Sheffield Council bans mosquito devices
This afternoon (12 January) Sheffield City Council voted unanimously to ban the use of mosquito devices on all council buildings. It also recommended that the device be banned from "partnership" buildings, such as those used by the police. Harry Carter, Member of the UK Youth Parliament for Sheffield, has been leading the local campaign. He described the ban as "a great success for young people".
The mosquito device emits a high-pitched noise only heard by under 25 year-olds. It is used to deliberately cause pain in young people's ears to stop them lawfully gathering in public places. CRAE's national co-ordinator, Carolyne Willow, says:
"It's fantastic to see local councillors defending young people's rights like this. But what's stopping Ministers introducing an outright ban that protects all young people? This invention relies on absolute prejudice against the young - a similar device would not be targeted at any other group in society. It's sickening to think that some people - babies and young disabled people for example - will suffer piercing noises in their ears yet won't be able to move to a different location if the people they're with are over 25 and can't also hear the noise".
Sheffield's ban follows a similar ban by Kirklees Council (September 2010), Kent County Council (June 2008) and Lancashire County Council (May 2007) - all achieved following powerful campaigns by young people.

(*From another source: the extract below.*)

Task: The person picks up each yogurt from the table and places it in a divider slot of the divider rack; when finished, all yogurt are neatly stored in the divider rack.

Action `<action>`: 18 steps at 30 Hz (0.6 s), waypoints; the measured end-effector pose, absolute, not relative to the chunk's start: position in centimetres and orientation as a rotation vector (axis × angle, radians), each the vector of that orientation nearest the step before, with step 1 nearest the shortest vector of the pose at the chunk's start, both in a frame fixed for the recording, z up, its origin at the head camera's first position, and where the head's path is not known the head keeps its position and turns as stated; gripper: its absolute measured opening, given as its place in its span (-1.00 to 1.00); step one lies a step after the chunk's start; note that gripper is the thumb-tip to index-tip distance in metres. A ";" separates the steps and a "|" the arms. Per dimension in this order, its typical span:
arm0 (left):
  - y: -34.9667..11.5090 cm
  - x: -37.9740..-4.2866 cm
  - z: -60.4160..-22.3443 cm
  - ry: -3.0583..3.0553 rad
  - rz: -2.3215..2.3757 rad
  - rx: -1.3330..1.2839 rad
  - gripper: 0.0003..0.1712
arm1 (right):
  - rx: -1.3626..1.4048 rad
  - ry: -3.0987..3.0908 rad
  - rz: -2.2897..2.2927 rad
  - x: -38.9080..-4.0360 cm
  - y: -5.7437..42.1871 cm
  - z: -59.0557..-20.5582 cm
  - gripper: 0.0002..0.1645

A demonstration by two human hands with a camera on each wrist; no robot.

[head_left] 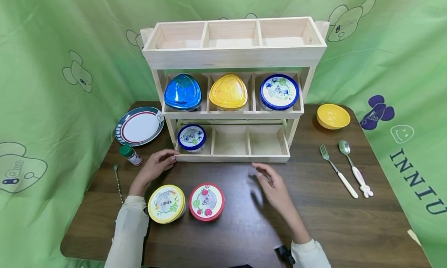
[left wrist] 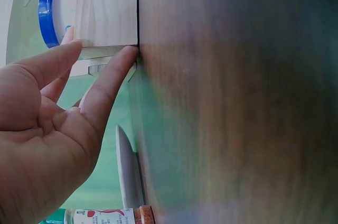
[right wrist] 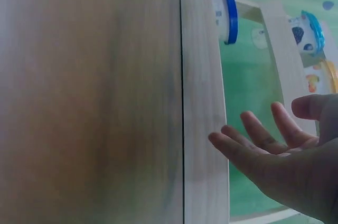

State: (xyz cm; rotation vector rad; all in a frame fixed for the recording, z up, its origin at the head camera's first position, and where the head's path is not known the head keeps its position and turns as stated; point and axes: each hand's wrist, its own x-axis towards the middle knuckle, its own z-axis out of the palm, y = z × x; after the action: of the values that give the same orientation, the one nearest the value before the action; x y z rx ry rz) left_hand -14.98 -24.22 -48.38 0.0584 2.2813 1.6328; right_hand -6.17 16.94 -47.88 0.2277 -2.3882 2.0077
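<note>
My left hand (head_left: 157, 168) has its fingertips at the front left corner of the wooden shelf's (head_left: 234, 57) lowest tier. In the left wrist view its thumb and fingers (left wrist: 108, 84) reach the end of that wooden tier. A small jar with a blue lid (head_left: 192, 137) stands in the lowest tier's left compartment, close to this hand. My right hand (head_left: 274, 184) hovers just in front of the lowest tier, fingers spread and holding nothing. Between the hands, on the table, stand a yellow-lidded jar (head_left: 167, 203) and a red-lidded jar (head_left: 207, 202).
Jars with blue (head_left: 183, 92), yellow (head_left: 228, 91) and printed blue (head_left: 279, 91) lids fill the middle tier. Left are a plate (head_left: 140, 126), a green-capped spice bottle (head_left: 131, 155) and a thin spoon (head_left: 118, 182). Right are a yellow bowl (head_left: 333, 116), fork (head_left: 338, 171) and spoon (head_left: 355, 168).
</note>
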 end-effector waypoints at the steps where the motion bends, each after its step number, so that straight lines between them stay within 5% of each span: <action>1: -24.2 -15.0 -48.4 2.282 1.630 0.057 -0.62 | 0.230 -2.398 2.018 -5.9 16.9 -47.9 -0.61; 18: -24.2 -14.9 -48.4 2.273 1.651 0.056 -0.60 | 0.444 -2.475 2.257 -2.7 10.7 -49.0 -0.62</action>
State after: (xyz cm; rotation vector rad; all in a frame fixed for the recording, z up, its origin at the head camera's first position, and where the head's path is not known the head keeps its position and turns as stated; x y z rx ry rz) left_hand -14.94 -24.17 -48.36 0.0555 2.2733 1.6514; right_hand -2.75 10.65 -49.01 0.4441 -2.4749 2.2568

In June last year, the Council of Europe's Parliamentary Assembly unanimously agreed that Governments and local authorities in member states should ban the mosquito device. This followed a recommendation from the UN Committee on the Rights of the Child to UK Ministers in October 2008 that they 'reconsider ... the mosquito devices insofar as they may violate the rights of children to freedom of movement and peaceful assembly, the enjoyment of which is essential for the children’s development...'.